* _TASK OBJECTIVE_:
Print nothing but the lines below starting at the line that holds "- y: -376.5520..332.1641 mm" and ending at the line that holds "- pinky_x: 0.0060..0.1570", including both, each exactly as written.

* _GIVEN MATERIAL_:
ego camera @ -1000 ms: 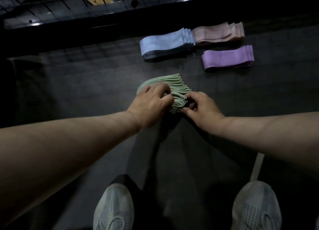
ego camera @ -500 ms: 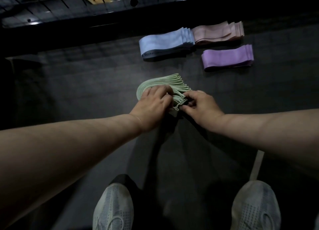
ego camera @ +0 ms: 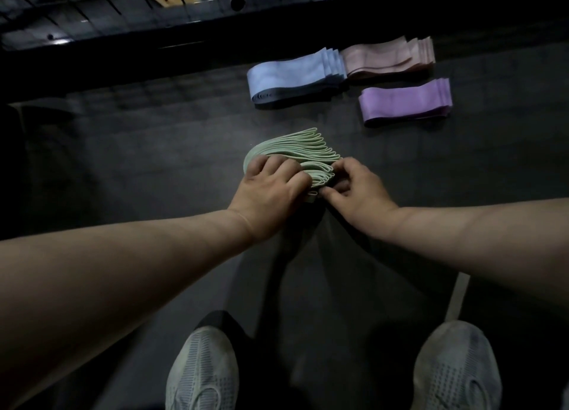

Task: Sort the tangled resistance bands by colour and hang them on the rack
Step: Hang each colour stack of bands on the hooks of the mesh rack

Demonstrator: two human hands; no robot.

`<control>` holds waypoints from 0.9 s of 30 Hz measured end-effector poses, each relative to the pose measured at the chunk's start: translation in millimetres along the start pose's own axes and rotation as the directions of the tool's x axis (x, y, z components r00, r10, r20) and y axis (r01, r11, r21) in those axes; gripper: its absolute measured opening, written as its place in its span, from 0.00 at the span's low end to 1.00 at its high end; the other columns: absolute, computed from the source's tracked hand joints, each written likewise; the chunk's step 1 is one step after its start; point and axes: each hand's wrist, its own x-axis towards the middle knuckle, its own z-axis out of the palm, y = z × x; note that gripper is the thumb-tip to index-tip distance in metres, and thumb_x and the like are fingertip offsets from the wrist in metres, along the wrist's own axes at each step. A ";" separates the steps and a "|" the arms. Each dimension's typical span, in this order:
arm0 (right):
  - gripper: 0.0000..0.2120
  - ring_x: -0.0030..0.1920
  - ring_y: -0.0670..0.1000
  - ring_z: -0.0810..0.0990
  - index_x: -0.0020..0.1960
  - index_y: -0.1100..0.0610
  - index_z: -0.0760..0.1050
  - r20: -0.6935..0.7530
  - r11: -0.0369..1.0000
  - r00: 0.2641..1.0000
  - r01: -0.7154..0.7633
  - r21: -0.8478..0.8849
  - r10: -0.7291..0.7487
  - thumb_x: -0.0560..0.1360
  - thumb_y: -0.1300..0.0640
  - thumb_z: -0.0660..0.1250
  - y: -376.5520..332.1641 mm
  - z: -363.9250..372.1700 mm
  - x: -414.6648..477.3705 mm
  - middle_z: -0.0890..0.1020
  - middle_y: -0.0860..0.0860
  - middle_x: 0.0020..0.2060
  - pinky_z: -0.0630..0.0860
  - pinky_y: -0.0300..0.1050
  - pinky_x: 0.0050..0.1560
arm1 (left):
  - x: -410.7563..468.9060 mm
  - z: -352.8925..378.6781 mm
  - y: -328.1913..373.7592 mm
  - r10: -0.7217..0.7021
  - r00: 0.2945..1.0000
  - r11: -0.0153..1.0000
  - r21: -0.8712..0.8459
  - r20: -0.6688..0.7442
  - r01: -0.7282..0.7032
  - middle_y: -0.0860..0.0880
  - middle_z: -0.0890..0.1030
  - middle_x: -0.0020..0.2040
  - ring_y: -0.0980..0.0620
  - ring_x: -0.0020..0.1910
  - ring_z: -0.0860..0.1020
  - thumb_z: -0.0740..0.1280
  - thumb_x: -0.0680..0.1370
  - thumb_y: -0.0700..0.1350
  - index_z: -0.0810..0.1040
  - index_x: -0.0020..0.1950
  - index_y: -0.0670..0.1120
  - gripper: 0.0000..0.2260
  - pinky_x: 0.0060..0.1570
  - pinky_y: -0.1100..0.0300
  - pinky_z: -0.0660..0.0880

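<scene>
Head view: well short of the dark floor [ego camera: 147,175]'s far edge, the left hand [ego camera: 271,192] clamps a fanned stack of pale green elastic resistance bands [ego camera: 295,146] while the right hand [ego camera: 361,191] pinches their looped ends in a tight grip, and any slackening would probably let the springy layers splay and retangle.

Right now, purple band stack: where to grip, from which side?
Mid-length of the purple band stack, from above, pinching its near and far long edges. It lies flat, long axis left to right, layers fanned at the right end, so a middle pinch should catch every layer. The pink stack lies apart behind it.
</scene>
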 end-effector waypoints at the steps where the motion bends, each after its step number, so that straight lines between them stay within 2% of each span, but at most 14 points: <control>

* _RESULT FOR THIS EXERCISE_:
  - y: -376.5520..332.1641 mm
  - z: -363.9250..372.1700 mm
  - x: -414.6648..477.3705 mm
  - middle_z: -0.0890..0.1020
  - middle_y: -0.0860..0.0860
  - middle_x: 0.0020..0.2060
  - pinky_z: -0.0630..0.0860
  - pinky_y: -0.0300..0.1050
  - pinky_x: 0.0050..0.1560
arm1 (left):
  - x: -410.7563..468.9060 mm
  - z: -352.8925..378.6781 mm
  - y: -328.1913..373.7592 mm
  - r10: -0.7217..0.7021
  - r00: 0.2945..1.0000
  - r11: -0.0153..1.0000
  - r21: -0.8712..0.8459
  - r20: -0.6688..0.7442
  - r01: -0.7282..0.7032
  - middle_y: -0.0860..0.0880
  - middle_z: -0.0890..0.1030
  - middle_x: -0.0020..0.2040
  - ring_y: -0.0980..0.0620
  - ring_x: -0.0020..0.1910
  - ring_z: -0.0860..0.1020
  - thumb_z: -0.0740..0.1280
  - thumb_x: -0.0680..0.1370
  - thumb_y: -0.0700..0.1350
  - index_z: -0.0810..0.1040
  - index_x: -0.0020..0.1950
  - index_y: -0.0670..0.1120
  - gripper: 0.0000..0.2260
  - pinky_x: 0.0060..0.1570

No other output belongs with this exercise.